Broker-Dealer and CCO Settle Charges for AML Compliance Failures
A broker-dealer settled FINRA charges for failing to take reasonable steps to tailor its AML program to identify suspicious activities on low-priced securities. In addition, the firm's CCO settled simultaneous charges for related compliance supervisory failures.
In a Letter of Acceptance, Waiver and Consent, FINRA found that the broker-dealer's supervisory controls were ill-equipped to identify suspicious activity as to low-priced securities. FINRA said that the broker-dealer's supervisory policies did not provide guidance to third parties that manually reviewed transactions to help identify possible threats. FINRA also found that the CCO failed to conduct sufficient due diligence into the relevant low-priced securities.

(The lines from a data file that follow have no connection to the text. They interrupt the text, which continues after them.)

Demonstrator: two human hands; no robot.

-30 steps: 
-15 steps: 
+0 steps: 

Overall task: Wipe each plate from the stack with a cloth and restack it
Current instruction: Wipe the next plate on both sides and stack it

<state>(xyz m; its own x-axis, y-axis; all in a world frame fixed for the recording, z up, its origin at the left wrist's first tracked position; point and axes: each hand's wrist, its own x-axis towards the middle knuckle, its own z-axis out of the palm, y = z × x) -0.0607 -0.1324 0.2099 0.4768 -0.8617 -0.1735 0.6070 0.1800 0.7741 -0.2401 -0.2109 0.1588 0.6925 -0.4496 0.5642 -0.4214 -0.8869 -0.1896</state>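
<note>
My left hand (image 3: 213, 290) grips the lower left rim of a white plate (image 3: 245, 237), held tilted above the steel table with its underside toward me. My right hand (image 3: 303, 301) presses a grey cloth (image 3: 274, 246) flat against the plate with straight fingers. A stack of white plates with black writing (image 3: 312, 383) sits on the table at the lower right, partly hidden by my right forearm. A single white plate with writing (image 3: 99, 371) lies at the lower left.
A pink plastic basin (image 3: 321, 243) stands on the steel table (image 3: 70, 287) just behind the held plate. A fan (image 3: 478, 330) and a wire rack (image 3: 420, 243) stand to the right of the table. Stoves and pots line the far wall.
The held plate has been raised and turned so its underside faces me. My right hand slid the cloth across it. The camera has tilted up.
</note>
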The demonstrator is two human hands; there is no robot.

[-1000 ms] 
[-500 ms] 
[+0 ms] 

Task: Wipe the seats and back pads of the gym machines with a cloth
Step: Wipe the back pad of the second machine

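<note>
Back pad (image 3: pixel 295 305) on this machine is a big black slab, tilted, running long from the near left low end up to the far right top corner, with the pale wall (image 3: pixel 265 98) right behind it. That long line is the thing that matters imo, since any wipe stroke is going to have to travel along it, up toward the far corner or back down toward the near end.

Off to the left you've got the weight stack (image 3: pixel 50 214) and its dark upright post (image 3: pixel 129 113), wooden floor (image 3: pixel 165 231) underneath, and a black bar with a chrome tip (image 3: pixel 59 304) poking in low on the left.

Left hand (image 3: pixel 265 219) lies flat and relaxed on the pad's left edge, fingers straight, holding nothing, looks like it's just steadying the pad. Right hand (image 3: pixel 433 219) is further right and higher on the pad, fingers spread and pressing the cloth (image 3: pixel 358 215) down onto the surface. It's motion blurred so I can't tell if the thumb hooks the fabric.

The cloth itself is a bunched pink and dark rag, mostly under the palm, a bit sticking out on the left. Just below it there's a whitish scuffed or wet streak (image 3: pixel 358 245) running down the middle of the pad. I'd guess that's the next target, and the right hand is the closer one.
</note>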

FINRA determined that the broker-dealer and CCO violated FINRA Rule 2010 ("Standards of Commercial Honor and Principles of Trade"), FINRA Rule 3110(a)-(b) ("Supervision") and FINRA Rule 3310(a) ("Anti-Money Laundering Compliance Program"). To settle the charges, the broker-dealer agreed to (i) a censure and (ii) a civil monetary penalty of $100,000. The CCO agreed to (i) a nine-month suspension, (ii) a civil monetary penalty of $25,000 and (iii) a requirement to requalify as a general securities principal.